* **REQUIRED WORK**
Repeat the whole listing below exactly as it reads.

* **SOURCE MATERIAL**
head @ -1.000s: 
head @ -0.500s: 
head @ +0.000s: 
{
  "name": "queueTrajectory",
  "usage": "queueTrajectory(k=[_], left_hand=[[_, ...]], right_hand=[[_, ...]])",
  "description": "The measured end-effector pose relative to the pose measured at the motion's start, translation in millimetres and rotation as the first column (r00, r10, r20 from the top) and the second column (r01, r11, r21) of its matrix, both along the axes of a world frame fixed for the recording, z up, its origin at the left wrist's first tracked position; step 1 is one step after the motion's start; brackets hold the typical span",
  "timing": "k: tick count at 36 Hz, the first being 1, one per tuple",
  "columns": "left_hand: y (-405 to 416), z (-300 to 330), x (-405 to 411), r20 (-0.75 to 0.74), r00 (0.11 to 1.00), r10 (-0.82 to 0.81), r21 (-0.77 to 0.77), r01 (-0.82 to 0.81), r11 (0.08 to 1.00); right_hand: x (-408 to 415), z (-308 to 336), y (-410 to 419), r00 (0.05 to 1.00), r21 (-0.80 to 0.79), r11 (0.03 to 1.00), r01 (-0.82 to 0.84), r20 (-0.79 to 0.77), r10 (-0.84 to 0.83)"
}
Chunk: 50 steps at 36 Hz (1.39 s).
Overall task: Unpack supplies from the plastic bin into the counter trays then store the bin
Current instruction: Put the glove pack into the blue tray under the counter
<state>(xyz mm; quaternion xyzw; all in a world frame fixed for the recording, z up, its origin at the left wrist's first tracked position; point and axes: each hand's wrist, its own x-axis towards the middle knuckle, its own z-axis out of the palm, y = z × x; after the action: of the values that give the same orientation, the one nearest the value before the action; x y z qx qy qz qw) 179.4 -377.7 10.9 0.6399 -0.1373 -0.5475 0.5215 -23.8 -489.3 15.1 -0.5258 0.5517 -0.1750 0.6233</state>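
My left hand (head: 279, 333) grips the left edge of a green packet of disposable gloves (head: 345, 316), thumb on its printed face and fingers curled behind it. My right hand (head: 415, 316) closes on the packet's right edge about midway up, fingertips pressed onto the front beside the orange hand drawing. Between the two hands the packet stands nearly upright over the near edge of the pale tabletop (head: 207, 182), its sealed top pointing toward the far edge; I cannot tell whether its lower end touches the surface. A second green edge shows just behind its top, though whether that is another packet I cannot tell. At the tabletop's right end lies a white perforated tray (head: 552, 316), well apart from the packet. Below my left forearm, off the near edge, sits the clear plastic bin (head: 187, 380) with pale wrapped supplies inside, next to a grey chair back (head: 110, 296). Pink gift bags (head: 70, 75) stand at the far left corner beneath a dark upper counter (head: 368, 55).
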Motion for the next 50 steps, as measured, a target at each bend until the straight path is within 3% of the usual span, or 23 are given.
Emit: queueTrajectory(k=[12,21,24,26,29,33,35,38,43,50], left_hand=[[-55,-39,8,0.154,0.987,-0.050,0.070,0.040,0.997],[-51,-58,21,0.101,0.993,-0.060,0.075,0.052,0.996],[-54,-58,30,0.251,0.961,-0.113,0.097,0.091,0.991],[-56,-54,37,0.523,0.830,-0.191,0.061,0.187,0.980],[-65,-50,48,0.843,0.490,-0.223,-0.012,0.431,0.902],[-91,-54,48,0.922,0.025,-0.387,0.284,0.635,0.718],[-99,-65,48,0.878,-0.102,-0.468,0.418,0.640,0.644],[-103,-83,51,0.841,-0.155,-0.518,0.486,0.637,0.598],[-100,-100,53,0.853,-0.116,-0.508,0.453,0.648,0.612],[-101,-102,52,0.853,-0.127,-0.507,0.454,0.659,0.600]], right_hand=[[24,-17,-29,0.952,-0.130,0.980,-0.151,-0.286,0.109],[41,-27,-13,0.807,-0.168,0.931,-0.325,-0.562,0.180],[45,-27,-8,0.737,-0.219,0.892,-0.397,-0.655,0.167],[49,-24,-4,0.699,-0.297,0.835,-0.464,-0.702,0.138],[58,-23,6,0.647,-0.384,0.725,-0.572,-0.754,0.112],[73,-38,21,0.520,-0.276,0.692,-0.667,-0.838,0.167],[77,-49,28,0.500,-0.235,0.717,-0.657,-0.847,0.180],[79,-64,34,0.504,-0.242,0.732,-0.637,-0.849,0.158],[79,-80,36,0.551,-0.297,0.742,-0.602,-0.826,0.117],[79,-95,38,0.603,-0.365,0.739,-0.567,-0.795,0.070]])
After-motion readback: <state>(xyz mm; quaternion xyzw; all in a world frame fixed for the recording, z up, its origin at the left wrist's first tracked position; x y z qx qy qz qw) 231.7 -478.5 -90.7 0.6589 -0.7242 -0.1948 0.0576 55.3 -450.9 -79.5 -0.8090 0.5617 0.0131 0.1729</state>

* **ANSWER BOX**
head @ -1.000s: 
head @ -0.500s: 
head @ +0.000s: 
{
  "name": "queueTrajectory",
  "usage": "queueTrajectory(k=[_], left_hand=[[_, ...]], right_hand=[[_, ...]])",
  "description": "The measured end-effector pose relative to the pose measured at the motion's start, translation in millimetres and rotation as the first column (r00, r10, r20 from the top) and the second column (r01, r11, r21) of its matrix, both along the axes of a world frame fixed for the recording, z up, its origin at the left wrist's first tracked position; step 1 is one step after the motion's start; brackets hold the typical span",
  "timing": "k: tick count at 36 Hz, the first being 1, one per tuple",
  "columns": "left_hand: y (-405 to 416), z (-300 to 330), x (-405 to 411), r20 (-0.75 to 0.74), r00 (0.11 to 1.00), r10 (-0.82 to 0.81), r21 (-0.77 to 0.77), r01 (-0.82 to 0.81), r11 (0.08 to 1.00); right_hand: x (-408 to 415), z (-308 to 336), y (-410 to 419), r00 (0.05 to 1.00), r21 (-0.80 to 0.79), r11 (0.03 to 1.00), r01 (-0.82 to 0.84), r20 (-0.79 to 0.77), r10 (-0.84 to 0.83)"
}
Chunk: 50 steps at 36 Hz (1.39 s).
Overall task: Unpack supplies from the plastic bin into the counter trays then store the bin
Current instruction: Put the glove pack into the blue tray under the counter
<state>(xyz mm; quaternion xyzw; all in a world frame fixed for the recording, z up, its origin at the left wrist's first tracked position; point and axes: each hand's wrist, its own x-axis towards the middle knuckle, its own z-axis out of the palm, y = z × x; after the action: of the values that give the same orientation, the one nearest the value before the action; x y z qx qy qz qw) 179.4 -377.7 10.9 0.6399 -0.1373 -0.5475 0.5215 -23.8 -489.3 15.1 -0.5258 0.5517 -0.1750 0.6233</state>
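My left hand (head: 279, 333) grips the left edge of a green packet of disposable gloves (head: 345, 316), thumb on its printed face and fingers curled behind it. My right hand (head: 415, 316) closes on the packet's right edge about midway up, fingertips pressed onto the front beside the orange hand drawing. Between the two hands the packet stands nearly upright over the near edge of the pale tabletop (head: 207, 182), its sealed top pointing toward the far edge; I cannot tell whether its lower end touches the surface. A second green edge shows just behind its top, though whether that is another packet I cannot tell. At the tabletop's right end lies a white perforated tray (head: 552, 316), well apart from the packet. Below my left forearm, off the near edge, sits the clear plastic bin (head: 187, 380) with pale wrapped supplies inside, next to a grey chair back (head: 110, 296). Pink gift bags (head: 70, 75) stand at the far left corner beneath a dark upper counter (head: 368, 55).
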Motion for the next 50 steps, as measured, a target at each bend until the straight path is within 3% of the usual span, or 23 are given.
Emit: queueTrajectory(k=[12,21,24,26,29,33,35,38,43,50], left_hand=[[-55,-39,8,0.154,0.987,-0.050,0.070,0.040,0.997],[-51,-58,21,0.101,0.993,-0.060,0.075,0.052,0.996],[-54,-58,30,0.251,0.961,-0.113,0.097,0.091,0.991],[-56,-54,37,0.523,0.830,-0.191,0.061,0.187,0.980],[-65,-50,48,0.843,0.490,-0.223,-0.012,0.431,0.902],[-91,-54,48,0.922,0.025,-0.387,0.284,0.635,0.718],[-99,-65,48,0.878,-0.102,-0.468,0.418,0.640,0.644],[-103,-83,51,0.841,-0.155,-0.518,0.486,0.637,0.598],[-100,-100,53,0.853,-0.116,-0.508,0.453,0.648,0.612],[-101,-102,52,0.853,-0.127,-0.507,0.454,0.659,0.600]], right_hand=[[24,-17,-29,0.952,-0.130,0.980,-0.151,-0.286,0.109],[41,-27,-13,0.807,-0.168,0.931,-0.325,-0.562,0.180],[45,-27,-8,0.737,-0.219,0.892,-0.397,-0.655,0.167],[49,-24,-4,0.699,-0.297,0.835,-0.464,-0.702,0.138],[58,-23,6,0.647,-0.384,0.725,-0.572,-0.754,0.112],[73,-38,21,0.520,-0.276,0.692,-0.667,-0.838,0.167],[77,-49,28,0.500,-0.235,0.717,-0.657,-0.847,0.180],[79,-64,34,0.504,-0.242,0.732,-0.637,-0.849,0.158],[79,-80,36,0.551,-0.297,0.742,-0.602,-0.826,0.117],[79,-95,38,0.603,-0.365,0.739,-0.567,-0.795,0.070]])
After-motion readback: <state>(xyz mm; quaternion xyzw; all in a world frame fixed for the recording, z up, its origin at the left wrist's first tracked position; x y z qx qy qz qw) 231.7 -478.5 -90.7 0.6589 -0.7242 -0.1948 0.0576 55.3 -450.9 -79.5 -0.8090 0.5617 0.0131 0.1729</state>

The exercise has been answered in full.